RÉVEILLON

Por que qualidade do ar piora no Ano Novo

Milhões de fogos de artifício são disparados ao redor do mundo a cada ano para marcar a véspera do Ano Novo, causando um pico na poluição do ar. Você deveria se preocupar?

A maioria dos fogos de artifício nos EUA ocorrem em torno do feriado de 4 de julho e do Ano Novo. -  (crédito: Getty Images)
A maioria dos fogos de artifício nos EUA ocorrem em torno do feriado de 4 de julho e do Ano Novo. - (crédito: Getty Images)

À medida que os relógios ao redor do mundo marcarem meia-noite em 31 de dezembro de 2024, exibições espetaculares de fogos de artifício encherão os céus para marcar o amanhecer de um novo ano. Acima do Porto de Sydney — que sedia um dos maiores shows de fogos de artifício de Ano Novo do mundo — nove toneladas de explosivos brilhantes e fumegantes serão lançadas em duas exibições na noite.

Em Londres, até 12.000 fogos de artifício são disparados no céu a cada ano — embora o mau tempo tenha ameaçado interromper a exibição anual na cidade este ano e os shows em outras partes do Reino Unido tenham sido cancelados devido aos ventos fortes, incluindo as famosas celebrações de Hogmanay em Edimburgo.

Uma proibição temporária de fogos de artifício na cidade de Nova York também foi suspensa a tempo para a véspera de Ano Novo, enquanto em Las Vegas, uma série de fogos de artifício será disparada dos telhados de 10 dos hotéis e cassinos emblemáticos da cidade.

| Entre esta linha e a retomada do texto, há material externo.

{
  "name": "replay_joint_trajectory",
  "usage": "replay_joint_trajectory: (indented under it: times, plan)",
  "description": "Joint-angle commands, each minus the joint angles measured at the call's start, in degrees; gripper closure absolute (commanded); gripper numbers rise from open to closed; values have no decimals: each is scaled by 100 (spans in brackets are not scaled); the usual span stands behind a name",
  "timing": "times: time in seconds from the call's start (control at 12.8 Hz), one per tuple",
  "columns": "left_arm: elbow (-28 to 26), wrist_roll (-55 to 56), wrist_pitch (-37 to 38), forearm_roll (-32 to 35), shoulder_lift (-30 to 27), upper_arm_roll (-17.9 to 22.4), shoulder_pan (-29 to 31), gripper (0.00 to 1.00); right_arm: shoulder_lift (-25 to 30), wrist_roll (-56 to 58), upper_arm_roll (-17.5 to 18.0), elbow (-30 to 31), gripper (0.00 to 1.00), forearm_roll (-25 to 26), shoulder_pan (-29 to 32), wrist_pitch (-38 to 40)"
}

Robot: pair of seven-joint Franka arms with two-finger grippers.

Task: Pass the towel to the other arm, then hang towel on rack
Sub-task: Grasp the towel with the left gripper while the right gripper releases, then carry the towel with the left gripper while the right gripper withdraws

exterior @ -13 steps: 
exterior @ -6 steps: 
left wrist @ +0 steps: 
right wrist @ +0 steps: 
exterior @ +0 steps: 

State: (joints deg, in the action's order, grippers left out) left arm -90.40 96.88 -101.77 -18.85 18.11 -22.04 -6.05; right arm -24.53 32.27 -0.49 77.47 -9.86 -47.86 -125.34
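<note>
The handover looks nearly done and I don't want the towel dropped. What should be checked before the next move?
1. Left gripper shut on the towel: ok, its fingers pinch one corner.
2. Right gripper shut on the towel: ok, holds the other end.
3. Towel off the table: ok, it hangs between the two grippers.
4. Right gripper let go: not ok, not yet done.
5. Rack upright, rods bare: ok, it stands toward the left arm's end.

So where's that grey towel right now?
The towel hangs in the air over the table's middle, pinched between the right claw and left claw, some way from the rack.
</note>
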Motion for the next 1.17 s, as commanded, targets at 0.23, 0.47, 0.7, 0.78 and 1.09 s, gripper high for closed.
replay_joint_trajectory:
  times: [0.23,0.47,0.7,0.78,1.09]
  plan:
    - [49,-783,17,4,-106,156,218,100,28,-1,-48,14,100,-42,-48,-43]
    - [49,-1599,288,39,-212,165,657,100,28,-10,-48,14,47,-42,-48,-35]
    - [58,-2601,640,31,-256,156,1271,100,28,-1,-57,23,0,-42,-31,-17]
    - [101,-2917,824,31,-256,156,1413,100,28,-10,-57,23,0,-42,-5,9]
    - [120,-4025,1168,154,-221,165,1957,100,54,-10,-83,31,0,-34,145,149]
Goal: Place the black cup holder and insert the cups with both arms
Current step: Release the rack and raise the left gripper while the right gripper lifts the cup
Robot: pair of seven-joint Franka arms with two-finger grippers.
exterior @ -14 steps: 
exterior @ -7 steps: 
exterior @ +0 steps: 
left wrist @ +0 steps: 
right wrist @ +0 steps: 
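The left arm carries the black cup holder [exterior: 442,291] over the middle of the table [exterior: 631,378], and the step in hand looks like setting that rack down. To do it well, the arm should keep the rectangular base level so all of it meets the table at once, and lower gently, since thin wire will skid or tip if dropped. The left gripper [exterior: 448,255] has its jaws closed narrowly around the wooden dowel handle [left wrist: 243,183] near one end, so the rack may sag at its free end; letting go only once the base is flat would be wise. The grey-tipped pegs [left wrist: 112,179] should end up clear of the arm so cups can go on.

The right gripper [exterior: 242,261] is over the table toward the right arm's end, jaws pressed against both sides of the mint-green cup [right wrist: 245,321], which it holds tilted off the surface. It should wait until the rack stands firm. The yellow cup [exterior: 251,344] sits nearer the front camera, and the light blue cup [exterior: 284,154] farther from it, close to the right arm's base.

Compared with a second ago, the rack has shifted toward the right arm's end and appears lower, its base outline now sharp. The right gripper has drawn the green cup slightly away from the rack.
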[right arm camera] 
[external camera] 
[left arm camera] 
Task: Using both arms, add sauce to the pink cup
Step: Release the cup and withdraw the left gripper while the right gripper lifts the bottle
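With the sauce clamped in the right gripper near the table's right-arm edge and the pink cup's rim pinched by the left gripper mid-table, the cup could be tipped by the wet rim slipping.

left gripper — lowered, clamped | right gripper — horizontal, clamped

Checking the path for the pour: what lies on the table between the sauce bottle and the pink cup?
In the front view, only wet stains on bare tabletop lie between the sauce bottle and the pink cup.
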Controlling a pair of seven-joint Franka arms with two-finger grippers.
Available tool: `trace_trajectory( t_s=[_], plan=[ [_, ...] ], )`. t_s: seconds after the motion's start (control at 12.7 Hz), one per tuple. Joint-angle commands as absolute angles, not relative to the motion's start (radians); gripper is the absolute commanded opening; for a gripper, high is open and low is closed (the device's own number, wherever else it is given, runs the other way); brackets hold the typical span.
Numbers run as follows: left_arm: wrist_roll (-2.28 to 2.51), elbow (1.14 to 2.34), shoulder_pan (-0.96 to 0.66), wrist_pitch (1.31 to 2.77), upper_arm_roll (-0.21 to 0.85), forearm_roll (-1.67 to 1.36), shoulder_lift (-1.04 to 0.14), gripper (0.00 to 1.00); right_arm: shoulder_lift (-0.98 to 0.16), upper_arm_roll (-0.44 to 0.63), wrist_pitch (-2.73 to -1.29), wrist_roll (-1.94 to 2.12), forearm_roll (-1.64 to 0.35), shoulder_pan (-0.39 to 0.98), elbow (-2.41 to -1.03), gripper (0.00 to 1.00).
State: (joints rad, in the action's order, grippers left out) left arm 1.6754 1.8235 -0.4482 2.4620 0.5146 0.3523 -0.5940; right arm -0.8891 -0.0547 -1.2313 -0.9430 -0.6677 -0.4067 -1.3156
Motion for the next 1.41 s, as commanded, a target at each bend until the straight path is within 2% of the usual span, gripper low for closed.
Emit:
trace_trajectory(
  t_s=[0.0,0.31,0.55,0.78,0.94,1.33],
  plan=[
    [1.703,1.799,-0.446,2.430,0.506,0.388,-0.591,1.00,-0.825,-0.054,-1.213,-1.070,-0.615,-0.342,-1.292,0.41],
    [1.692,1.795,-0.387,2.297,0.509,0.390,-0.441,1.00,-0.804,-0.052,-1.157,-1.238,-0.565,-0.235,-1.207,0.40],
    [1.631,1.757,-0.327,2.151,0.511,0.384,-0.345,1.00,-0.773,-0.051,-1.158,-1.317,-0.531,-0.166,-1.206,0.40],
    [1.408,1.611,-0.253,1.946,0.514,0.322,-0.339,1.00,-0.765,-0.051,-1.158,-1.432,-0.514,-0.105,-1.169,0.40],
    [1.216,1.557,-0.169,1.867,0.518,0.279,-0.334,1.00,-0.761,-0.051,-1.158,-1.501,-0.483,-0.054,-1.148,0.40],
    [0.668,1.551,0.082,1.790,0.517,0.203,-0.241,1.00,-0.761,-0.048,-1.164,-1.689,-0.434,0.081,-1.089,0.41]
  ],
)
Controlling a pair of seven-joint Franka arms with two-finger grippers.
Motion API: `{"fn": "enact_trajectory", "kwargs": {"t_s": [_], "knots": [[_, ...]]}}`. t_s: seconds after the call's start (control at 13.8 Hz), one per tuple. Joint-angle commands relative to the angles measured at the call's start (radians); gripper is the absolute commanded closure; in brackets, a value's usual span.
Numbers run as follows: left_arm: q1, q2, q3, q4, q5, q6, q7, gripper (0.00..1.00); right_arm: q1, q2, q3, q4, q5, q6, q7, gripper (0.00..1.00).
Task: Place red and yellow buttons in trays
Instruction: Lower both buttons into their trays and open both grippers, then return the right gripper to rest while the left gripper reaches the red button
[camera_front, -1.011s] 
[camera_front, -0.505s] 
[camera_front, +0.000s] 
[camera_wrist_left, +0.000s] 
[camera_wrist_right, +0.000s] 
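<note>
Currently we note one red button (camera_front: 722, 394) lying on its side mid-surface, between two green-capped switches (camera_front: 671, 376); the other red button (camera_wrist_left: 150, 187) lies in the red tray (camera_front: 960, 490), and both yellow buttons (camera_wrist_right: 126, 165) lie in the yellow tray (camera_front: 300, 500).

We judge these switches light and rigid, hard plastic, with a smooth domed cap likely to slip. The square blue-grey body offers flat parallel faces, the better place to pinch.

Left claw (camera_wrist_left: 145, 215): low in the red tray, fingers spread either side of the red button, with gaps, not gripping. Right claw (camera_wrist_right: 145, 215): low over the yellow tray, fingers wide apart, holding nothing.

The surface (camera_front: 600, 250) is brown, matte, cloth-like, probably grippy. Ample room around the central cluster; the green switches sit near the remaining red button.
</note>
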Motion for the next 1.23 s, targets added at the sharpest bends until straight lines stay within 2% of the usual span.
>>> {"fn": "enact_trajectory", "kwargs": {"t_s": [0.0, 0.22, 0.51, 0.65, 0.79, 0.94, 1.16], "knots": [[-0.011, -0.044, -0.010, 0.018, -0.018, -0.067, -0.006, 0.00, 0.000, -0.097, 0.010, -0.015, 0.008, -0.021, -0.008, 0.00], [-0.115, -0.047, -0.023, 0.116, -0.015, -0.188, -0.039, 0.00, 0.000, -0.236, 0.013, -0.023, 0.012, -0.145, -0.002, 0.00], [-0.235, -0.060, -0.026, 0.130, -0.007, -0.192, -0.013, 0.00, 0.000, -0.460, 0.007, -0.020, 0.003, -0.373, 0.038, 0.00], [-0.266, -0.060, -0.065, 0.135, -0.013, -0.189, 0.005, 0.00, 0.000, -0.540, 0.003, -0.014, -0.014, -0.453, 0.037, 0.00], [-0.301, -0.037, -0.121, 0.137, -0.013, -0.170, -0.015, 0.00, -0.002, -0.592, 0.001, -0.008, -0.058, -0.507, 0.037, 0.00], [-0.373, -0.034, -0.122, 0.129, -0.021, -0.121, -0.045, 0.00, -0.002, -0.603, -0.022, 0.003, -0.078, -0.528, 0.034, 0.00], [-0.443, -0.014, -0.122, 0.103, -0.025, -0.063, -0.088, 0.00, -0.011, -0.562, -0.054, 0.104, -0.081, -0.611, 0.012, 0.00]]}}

A cada ano, de fato, os americanos disparam quase 300 milhões de libras, ou R$ 2,3 bilhões (136.000 toneladas) em fogos de artifício — quase uma libra para cada pessoa que vive nos EUA. A Europa importa cerca de 30.000 toneladas de fogos de artifício a cada ano, embora esse número tenha diminuído drasticamente, já que o patamar de importação ficava em torno de 110.000 toneladas de fogos de artifício nos anos anteriores à pandemia.

Globalmente, a indústria de fogos de artifício está crescendo — o tamanho do mercado foi avaliado em US$ 2,69 bilhões (R$ 16,6 bilhões) em 2024 e está projetado para atingir US$ 3,65 bilhões (R$ 22,5 bilhões) até 2032.

Isso significa um monte de explosões e faíscas no ar – mas também muita fumaça e detritos que podem não só prejudicar o planeta, mas também têm o potencial de danificar os pulmões das pessoas próximas também.

Estudos mostram que todo ano, após grandes eventos de fogos de artifício para marcar a véspera de Ano Novo, 4 de julho, Diwali e muitas outras celebrações ao redor do mundo, a qualidade do ar pode despencar devido à poluição que essas exibições jogam na atmosfera. Mas quanto dano elas realmente causam?

Acredita-se que os fogos de artifício tenham se originado na China durante o século II a.C. com a invenção da pólvora antes de se espalharem pelo mundo. A química moderna os transformou em formas cada vez mais espetaculares, introduzindo novos efeitos e cores às suas explosões barulhentas.

Mas, à medida que seu uso como um agrado para a multidão aumentou, também ficou claro que eles podem afetar a natureza, o meio ambiente e, potencialmente, também a saúde humana.

Ruim para a nossa saúde?

A maior parte da atenção sobre os perigos dos fogos de artifício se concentra nos ferimentos e queimaduras causados ??por explosões em acidentes ou incidentes de uso indevido. Certamente, ferimentos relacionados a fogos de artifício aumentaram nos últimos anos.

Mas há outros efeitos de longo alcance desses espetáculos comemorativos, especialmente quando disparados em grandes exibições como as do Ano Novo e nas celebrações de 4 de julho nos EUA. Embora os fogos de artifício gerem excesso de fumaça, o que pode ter um impacto negativo muitas vezes visível na qualidade do ar, eles também liberam outros poluentes que são mais difíceis de ver.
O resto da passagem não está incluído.